La branche du négoce en fourniture dentaire s’est aussi distinguée avec des garanties plus avantageuses sur la partie dentaire. « Appartenant au secteur dentaire, nous avons privilégié ce poste en faisant un gros effort sur la prise en charge des implants », souligne Henri Rochet, président du Comident, association de professionnels regroupant les fabricants et distributeurs de produits et matériels pour les chirurgiens dentistes et les laboratoires de prothèses dentaires (420 entreprises, 3 500 salariés). De plus « les remboursements en optique vont jusqu’à 290 euros sur les verres très complexes, et une base de remboursement de 150 % a été retenue pour les honoraires médicaux, ce qui est plutôt correct par rapport aux autres branches », souligne Olivier Ferrère, qui a accompagné cette branche dans la construction de son régime. En outre, Comident a mis en place une cotisation “isolé/famille”, alors que la quasi-totalité des branches ont adopté une cotisation “salarié seul” : ainsi pour un salarié avec un conjoint (concubin, pacsé) et/ou un ou plusieurs enfants, la participation de 50 % de l’employeur s’élève à 56,32 euros en 2016, là où elle n’est que de 15 à 20 euros environ pour les autres branches, quelle que soit la situation de famille, détaille Olivier Ferrère.

Parmi les exceptions également, la branche des familles rurales a souhaité couvrir l’ensemble de la famille et a construit un régime “haut de gamme”, selon Yves Trupin, associé et directeur général du cabinet d’actuariat Actense, avec un coût attaché : 99,85 euros de cotisation pour toute la famille pour des garanties très supérieures au panier minimum (lire p. 24). Syntec-Cinov aussi a opté pour une couverture élargie aux enfants à charge, mais pas au conjoint (lire p. 22), et a également fait des efforts sur les garanties intéressant le plus les salariés (dentaire, optique, hospitalisation notamment).

Pierre-Alain Boscher, qui a accompagné le secteur de l’intérim, a dû prendre en compte les spécificités liées à cette activité. La construction du régime s’est avérée complexe, du fait que les intérimaires passent plus ou moins fréquemment d’une période d’activité à une période de non-activité et sont pour certains multi-employeurs. « L’accord de l’intérim est notable au regard de l’existence d’une clause d’ancienneté – interdite de façon générale – et d’un système de portabilité plus généreux que le dispositif légal » (lire p. 23). En outre, la branche s’est assuré les services d’un opérateur de gestion, Siaci Saint Honoré, et est une des rares à avoir doté son fonds d’action sociale d’une contribution de 3 % des cotisations, le minimum légal étant de 2 %.

« Parmi les tendances de fond, on observe également que les branches qui ont négocié sur les frais de santé ont très fréquemment sollicité des accompagnements extérieurs, plus que sur les sujets de prévoyance il y a quelques années, remarque Yves Trupin. Tant pour respecter la procédure à suivre que pour analyser les propositions des organismes assureurs. »

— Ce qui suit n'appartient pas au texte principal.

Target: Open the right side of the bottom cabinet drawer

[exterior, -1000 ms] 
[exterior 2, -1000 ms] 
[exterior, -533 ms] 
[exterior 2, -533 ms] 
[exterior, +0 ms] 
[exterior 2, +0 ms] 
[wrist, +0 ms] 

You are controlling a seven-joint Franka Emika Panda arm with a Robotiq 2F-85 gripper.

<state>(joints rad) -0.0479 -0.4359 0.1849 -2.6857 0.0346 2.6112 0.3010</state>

Beaucoup de branches ont aussi décidé d’être accompagnées pour le pilotage du régime. D’autant qu’une grande incertitude pèse sur la proportion d’entreprises qui rejoindront les organismes recommandés, et donc détermineront le niveau de mutualisation. « On a senti chez les plus petites branches une volonté d’aller vers la recommandation, comme une sorte de substitution à la désignation, pour ne pas laisser leurs adhérents seuls face à leur choix. Ce n’est pas illogique car c’est conforme au rôle de service aux adhérents des chambres patronales et des syndicats », relève Yves Trupin.